• **How to complete this task**:
Find every line below with "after" in it and give only how many there are.

Collected data entries
====
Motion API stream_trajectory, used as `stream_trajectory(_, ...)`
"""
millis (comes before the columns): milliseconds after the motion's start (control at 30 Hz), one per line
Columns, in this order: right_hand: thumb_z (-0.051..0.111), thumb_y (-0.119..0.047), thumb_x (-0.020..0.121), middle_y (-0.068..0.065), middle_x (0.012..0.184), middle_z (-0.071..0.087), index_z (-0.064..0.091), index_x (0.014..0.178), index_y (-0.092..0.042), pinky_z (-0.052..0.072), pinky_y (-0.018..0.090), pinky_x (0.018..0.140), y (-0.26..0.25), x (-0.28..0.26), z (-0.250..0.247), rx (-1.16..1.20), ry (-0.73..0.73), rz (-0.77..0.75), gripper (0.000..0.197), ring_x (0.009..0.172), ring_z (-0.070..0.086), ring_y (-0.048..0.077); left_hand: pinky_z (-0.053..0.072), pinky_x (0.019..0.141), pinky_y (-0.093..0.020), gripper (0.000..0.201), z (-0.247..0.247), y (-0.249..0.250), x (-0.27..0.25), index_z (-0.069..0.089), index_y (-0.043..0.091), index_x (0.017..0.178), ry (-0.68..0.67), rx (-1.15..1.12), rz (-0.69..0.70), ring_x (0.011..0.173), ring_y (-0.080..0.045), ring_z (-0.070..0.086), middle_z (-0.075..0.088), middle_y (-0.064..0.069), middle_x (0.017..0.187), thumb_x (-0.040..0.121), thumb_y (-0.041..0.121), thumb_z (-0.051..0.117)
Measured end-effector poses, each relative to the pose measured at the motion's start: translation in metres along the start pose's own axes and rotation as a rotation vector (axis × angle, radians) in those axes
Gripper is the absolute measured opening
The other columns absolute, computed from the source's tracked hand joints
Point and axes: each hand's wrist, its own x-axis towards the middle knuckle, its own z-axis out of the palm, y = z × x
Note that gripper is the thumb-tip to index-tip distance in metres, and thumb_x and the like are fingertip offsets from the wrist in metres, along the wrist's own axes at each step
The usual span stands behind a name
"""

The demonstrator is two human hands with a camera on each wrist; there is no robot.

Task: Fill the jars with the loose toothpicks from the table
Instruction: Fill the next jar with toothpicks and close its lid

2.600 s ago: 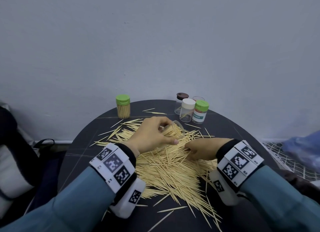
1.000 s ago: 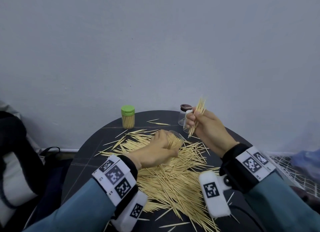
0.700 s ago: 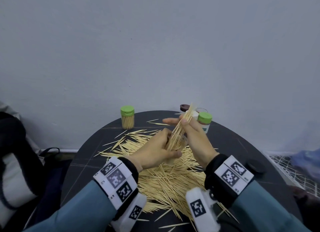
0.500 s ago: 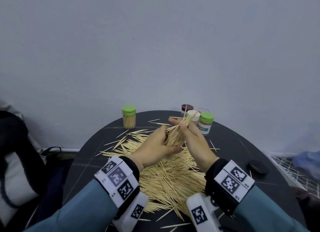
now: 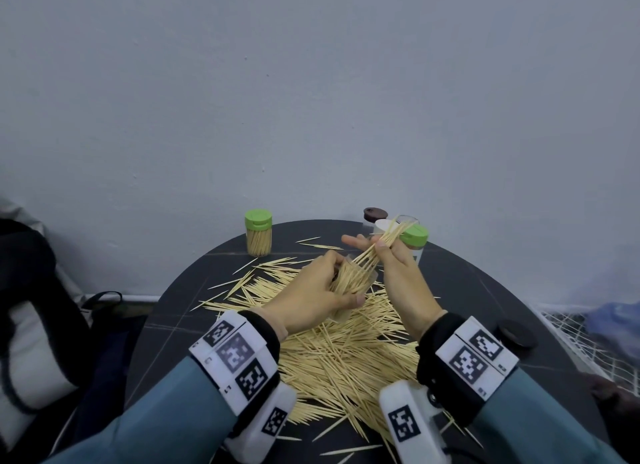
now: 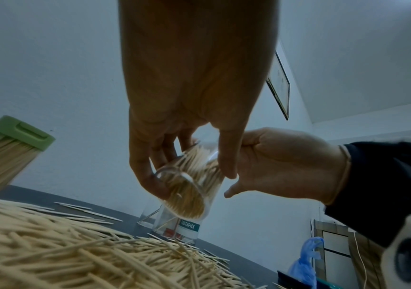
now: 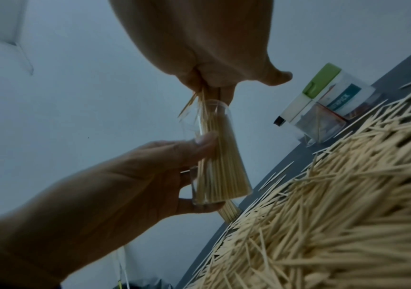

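My left hand [image 5: 329, 292] grips a clear lidless jar [image 5: 355, 282], tilted with its mouth up and to the right above the pile. The jar [image 7: 220, 162] is mostly packed with toothpicks. My right hand [image 5: 372, 245] pinches a bundle of toothpicks [image 5: 389, 240] between thumb and fingers. The bundle's lower ends sit inside the jar's mouth and its upper ends stick out past my fingers. In the left wrist view my left hand's fingers [image 6: 147, 176] curl round the jar [image 6: 187, 191], with my right hand [image 6: 273, 162] just behind it. A broad pile of loose toothpicks [image 5: 339, 356] covers the dark round table [image 5: 467, 290].
A green-lidded jar [image 5: 258, 233] full of toothpicks stands at the back left. At the back right stand three jars with brown [image 5: 374, 213], white [image 5: 382, 225] and green [image 5: 415, 237] lids. A loose black lid [image 5: 516, 332] lies at the right edge. The wall is close behind.
My right hand lifted a bundle of toothpicks off the pile, swung it over and lowered its ends into the jar's mouth. My left hand raised the jar and tilted it more upright.
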Motion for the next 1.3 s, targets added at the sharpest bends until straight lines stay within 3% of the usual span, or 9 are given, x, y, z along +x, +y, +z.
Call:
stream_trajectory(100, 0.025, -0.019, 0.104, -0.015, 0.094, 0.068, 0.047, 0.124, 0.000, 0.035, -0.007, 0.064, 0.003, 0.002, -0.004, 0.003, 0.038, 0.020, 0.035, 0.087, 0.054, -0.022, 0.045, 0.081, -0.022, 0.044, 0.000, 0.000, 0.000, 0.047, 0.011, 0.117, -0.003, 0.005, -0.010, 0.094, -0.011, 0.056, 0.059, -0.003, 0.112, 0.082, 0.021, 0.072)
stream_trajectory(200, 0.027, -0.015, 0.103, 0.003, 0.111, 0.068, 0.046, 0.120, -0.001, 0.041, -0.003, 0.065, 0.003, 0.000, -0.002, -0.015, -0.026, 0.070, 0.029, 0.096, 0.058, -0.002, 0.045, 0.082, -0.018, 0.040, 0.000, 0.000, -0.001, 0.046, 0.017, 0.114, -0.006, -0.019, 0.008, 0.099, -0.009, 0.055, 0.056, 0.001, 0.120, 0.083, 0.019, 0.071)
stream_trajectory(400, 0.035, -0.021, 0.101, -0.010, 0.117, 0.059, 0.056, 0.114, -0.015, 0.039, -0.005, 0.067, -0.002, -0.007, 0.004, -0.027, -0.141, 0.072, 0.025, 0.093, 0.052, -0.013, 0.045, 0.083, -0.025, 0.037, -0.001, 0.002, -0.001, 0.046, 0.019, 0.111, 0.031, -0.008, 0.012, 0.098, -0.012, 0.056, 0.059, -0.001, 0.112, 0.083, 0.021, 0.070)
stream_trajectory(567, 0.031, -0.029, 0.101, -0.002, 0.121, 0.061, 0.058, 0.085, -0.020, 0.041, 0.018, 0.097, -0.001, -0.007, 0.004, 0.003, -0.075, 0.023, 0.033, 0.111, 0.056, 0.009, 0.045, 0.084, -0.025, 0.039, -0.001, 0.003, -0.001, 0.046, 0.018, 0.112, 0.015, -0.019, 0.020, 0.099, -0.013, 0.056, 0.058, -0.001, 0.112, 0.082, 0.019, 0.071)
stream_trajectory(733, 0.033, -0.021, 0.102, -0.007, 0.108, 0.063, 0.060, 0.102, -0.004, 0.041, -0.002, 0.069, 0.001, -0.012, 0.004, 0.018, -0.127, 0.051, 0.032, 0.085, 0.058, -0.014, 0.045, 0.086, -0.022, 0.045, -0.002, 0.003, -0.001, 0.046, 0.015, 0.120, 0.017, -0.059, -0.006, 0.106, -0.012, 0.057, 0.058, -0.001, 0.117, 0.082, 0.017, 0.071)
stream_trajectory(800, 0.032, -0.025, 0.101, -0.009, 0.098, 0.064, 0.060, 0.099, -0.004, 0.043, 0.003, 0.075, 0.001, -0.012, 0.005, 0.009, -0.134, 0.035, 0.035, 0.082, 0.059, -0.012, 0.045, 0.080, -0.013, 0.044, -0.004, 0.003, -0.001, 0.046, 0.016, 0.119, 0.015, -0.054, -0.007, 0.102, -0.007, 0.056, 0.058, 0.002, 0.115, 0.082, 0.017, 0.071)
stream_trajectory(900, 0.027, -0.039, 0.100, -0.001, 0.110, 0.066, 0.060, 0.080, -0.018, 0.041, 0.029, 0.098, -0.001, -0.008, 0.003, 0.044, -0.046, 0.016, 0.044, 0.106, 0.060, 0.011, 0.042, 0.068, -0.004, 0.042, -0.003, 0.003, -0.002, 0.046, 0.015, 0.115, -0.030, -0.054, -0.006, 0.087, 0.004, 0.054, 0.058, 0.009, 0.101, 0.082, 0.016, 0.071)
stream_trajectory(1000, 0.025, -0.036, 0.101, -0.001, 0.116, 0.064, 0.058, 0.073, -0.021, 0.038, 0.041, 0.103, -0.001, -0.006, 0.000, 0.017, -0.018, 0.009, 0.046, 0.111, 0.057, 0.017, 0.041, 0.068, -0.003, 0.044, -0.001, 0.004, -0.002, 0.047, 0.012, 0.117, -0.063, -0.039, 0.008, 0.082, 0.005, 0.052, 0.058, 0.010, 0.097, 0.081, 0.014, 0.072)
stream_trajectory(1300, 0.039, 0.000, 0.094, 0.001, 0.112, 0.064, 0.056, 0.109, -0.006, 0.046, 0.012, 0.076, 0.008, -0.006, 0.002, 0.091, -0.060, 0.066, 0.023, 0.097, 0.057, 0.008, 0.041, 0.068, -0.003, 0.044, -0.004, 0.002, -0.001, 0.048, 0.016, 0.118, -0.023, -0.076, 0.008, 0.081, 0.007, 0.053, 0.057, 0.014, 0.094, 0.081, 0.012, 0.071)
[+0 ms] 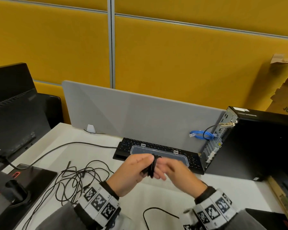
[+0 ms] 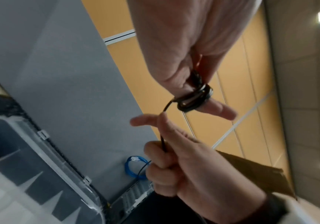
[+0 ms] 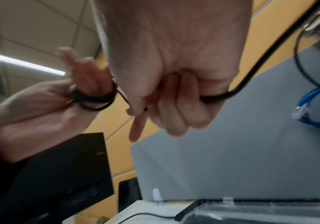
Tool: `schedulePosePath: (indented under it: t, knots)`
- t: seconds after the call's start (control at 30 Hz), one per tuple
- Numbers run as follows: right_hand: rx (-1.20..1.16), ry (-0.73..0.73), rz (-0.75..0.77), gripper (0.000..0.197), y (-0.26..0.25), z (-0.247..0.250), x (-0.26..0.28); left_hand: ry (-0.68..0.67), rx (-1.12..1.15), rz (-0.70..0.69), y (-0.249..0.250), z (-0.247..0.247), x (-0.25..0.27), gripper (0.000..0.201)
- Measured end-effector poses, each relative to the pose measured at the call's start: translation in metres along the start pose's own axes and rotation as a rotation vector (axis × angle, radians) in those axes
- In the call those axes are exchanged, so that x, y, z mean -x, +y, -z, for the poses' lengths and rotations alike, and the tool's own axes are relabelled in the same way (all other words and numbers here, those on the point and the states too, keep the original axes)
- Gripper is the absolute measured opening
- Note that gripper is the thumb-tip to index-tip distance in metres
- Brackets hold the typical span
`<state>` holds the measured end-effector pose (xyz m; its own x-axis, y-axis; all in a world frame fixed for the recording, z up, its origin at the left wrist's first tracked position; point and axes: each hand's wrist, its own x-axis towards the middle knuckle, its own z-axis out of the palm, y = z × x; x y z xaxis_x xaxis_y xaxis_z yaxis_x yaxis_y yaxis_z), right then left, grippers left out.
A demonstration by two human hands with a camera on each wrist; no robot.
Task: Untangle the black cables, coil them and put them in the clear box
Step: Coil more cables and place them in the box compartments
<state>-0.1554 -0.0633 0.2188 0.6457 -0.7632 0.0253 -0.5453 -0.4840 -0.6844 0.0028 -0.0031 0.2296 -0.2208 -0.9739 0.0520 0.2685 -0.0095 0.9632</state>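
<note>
My left hand (image 1: 140,165) is raised over the desk with a black cable coil (image 1: 152,168) wound round its fingers; the thumb presses on the coil (image 2: 195,98). My right hand (image 1: 166,170) sits just right of it and grips the same cable's free length (image 2: 162,136), which trails off past my fist (image 3: 270,50). A slack loop (image 1: 156,211) lies on the desk near me. More black cables lie in a tangle (image 1: 73,180) on the white desk to the left. The clear box (image 1: 140,150) rests open on the keyboard behind my hands.
A black keyboard (image 1: 125,146) lies against the grey divider (image 1: 140,113). A black PC tower (image 1: 256,143) stands at the right with a blue network cable (image 1: 204,135) hanging by it. A monitor (image 1: 12,113) and its base fill the left side.
</note>
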Motion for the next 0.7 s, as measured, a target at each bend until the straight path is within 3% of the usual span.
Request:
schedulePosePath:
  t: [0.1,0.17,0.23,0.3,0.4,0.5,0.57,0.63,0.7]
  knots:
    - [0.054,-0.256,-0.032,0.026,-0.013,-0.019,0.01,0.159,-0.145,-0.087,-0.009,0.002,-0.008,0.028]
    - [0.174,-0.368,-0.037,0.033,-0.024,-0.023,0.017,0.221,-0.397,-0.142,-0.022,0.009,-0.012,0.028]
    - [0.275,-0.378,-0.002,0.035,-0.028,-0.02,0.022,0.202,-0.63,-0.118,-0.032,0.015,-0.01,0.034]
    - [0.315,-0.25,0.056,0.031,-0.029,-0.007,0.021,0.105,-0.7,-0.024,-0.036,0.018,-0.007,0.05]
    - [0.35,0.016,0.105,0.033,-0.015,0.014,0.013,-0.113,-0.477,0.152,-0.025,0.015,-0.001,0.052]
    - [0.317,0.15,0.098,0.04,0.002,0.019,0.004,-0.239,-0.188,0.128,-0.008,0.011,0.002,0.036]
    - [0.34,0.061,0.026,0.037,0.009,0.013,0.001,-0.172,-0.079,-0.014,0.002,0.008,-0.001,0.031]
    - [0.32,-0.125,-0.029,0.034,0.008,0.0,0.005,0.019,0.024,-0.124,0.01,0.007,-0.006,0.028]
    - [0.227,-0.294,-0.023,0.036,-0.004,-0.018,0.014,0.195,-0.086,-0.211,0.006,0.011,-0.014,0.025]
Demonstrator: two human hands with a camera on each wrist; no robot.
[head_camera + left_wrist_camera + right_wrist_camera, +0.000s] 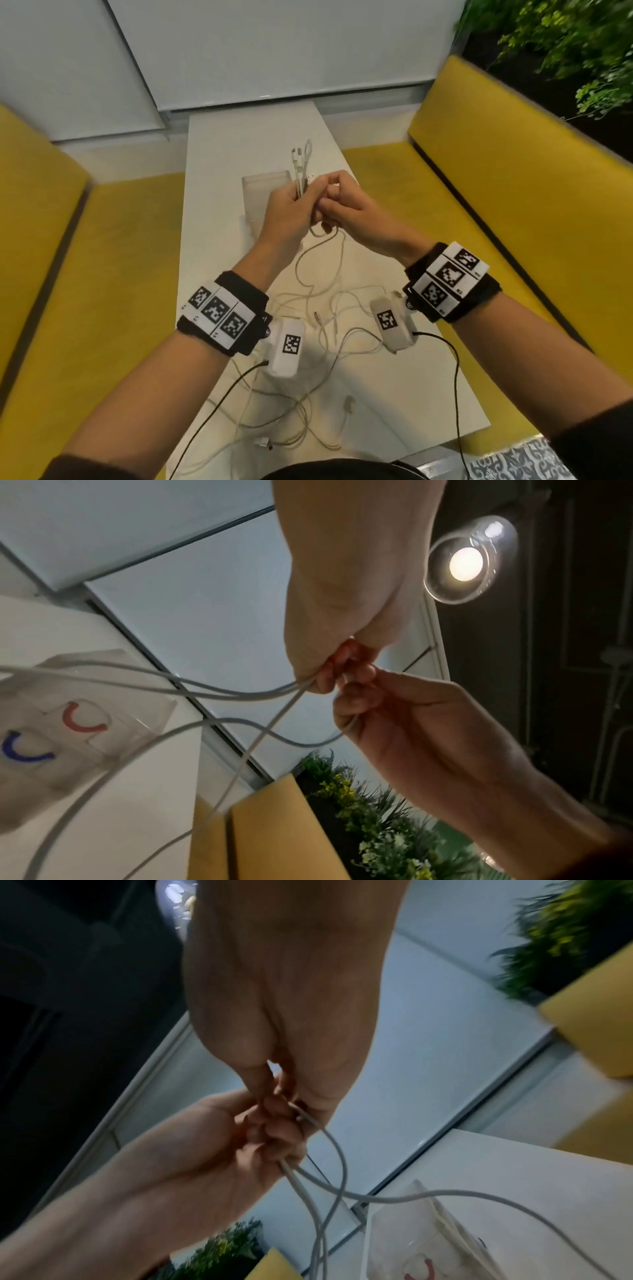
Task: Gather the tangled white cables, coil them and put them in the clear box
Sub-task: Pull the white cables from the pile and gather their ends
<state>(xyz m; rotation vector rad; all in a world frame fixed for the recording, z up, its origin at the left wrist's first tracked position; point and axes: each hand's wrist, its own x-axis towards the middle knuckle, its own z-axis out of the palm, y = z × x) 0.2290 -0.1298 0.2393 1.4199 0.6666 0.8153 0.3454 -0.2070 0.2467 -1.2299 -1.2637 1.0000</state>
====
• **Solution**:
2